— WHAT IS EXPECTED —
Your output should be the lines below from the one holding "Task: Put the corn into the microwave" through the one holding "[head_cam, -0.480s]", transcribed exactly, with no pictures.

— Stored data —
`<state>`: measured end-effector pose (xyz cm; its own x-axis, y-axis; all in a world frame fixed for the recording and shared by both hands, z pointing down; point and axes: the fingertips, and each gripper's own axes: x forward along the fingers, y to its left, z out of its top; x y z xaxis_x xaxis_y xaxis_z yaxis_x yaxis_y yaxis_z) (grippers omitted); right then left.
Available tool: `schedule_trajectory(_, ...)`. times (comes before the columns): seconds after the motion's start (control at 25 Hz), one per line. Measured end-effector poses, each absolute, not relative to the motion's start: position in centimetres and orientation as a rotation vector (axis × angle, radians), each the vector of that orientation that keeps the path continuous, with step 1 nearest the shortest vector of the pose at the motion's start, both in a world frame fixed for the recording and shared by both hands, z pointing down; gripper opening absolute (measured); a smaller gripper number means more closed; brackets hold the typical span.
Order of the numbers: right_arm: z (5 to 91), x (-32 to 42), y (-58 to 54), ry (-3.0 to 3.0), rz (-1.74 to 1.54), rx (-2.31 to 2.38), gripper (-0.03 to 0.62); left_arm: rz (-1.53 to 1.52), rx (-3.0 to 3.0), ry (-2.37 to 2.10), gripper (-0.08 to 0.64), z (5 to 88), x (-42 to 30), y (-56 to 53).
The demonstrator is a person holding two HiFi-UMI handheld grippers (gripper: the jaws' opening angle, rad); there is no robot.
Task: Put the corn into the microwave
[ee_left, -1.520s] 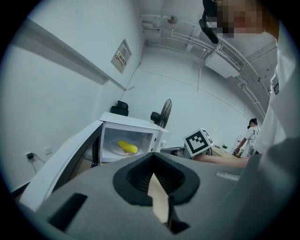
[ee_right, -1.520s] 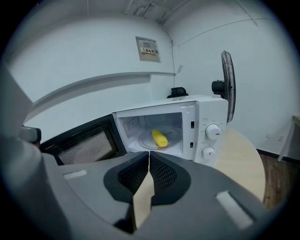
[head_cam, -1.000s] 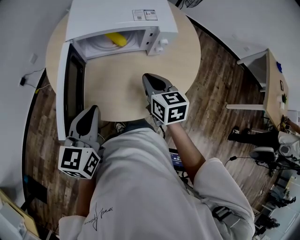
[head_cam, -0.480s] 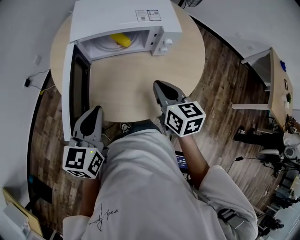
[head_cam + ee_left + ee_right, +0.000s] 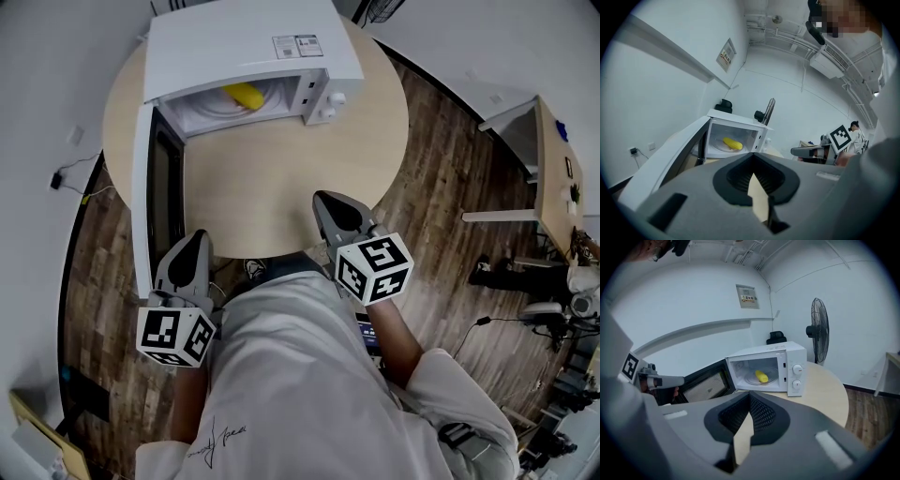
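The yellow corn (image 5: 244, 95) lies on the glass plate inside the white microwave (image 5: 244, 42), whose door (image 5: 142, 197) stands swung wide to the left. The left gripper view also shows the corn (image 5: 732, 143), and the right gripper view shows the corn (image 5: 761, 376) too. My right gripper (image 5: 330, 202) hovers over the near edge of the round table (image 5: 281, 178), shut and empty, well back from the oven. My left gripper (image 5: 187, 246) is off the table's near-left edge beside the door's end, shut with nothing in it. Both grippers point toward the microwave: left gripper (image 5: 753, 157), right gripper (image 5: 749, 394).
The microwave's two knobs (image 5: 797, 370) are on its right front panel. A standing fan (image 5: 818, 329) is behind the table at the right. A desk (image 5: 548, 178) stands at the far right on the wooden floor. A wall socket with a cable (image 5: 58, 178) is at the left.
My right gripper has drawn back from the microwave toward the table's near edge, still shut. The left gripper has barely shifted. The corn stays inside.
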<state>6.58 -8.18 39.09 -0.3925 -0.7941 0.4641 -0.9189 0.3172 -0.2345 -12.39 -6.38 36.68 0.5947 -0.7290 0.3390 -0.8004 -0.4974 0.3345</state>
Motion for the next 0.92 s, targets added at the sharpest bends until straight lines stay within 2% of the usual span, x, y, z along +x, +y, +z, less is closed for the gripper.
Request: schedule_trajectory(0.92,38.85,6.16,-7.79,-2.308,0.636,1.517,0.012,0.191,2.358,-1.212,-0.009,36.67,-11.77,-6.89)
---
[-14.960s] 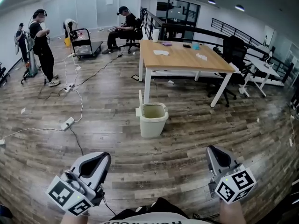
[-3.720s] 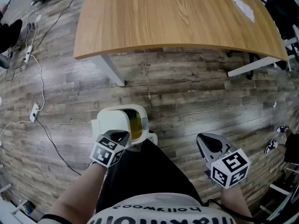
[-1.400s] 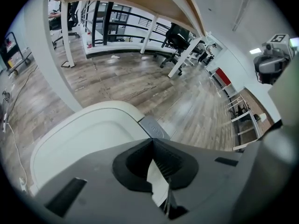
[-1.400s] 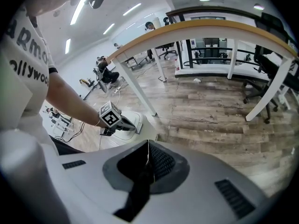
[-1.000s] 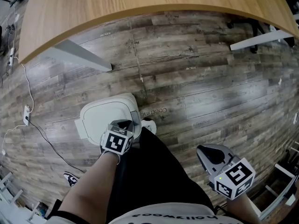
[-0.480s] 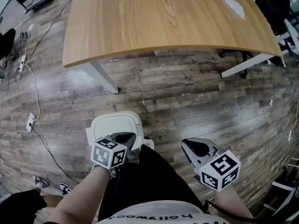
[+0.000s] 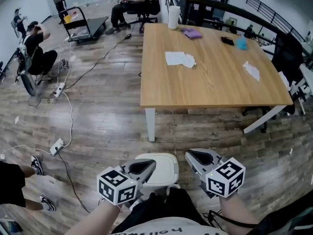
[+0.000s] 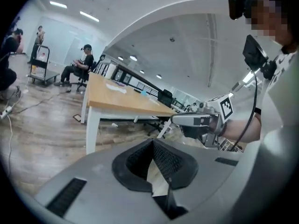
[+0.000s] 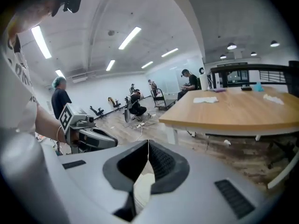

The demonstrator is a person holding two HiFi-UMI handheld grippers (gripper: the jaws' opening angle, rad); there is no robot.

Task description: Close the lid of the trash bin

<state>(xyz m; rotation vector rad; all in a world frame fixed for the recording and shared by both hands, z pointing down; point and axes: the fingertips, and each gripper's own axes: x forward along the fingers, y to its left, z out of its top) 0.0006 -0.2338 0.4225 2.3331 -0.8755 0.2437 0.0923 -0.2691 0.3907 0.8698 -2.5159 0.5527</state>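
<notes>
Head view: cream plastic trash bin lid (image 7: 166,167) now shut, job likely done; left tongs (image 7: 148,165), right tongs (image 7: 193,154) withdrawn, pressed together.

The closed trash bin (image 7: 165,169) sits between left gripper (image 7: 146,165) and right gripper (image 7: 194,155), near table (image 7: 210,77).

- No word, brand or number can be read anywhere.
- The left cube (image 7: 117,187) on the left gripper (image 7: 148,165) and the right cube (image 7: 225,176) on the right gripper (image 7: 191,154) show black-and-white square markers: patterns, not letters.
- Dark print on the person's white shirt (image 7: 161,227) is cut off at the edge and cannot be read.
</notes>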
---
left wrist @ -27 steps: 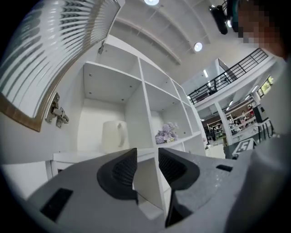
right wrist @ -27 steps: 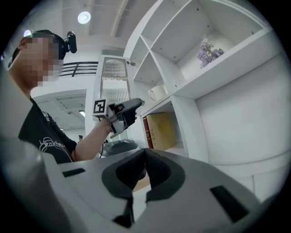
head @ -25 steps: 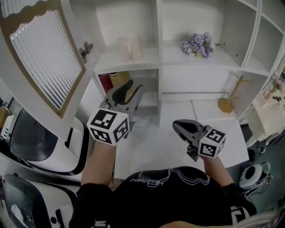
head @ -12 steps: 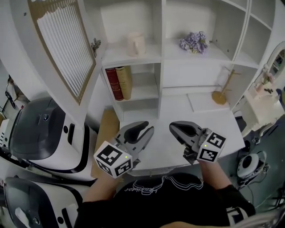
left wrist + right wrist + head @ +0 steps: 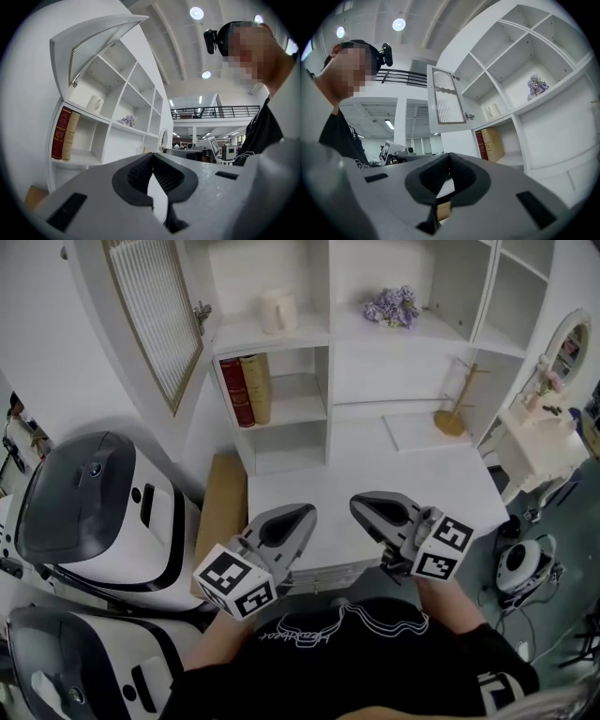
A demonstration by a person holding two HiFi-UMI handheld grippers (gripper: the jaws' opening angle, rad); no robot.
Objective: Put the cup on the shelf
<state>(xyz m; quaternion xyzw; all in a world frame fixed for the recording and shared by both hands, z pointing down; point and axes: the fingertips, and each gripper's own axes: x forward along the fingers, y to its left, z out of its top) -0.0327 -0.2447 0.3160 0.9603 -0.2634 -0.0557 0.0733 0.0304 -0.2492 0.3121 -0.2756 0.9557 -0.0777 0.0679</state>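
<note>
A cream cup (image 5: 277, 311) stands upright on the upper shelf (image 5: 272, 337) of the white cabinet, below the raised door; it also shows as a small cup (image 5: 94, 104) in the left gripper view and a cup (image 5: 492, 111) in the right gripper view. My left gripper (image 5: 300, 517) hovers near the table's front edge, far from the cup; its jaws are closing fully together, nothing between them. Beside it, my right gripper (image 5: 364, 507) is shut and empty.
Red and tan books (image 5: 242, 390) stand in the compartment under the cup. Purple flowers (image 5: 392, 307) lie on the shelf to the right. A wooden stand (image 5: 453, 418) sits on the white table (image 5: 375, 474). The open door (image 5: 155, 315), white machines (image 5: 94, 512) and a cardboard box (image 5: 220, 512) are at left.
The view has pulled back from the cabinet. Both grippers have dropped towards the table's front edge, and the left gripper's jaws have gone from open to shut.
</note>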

— TASK SOLUTION —
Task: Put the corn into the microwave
[ee_left, -1.520s] 
[ee_right, -1.520s] 
[head_cam, -1.000s] 
[head_cam, -0.480s] 

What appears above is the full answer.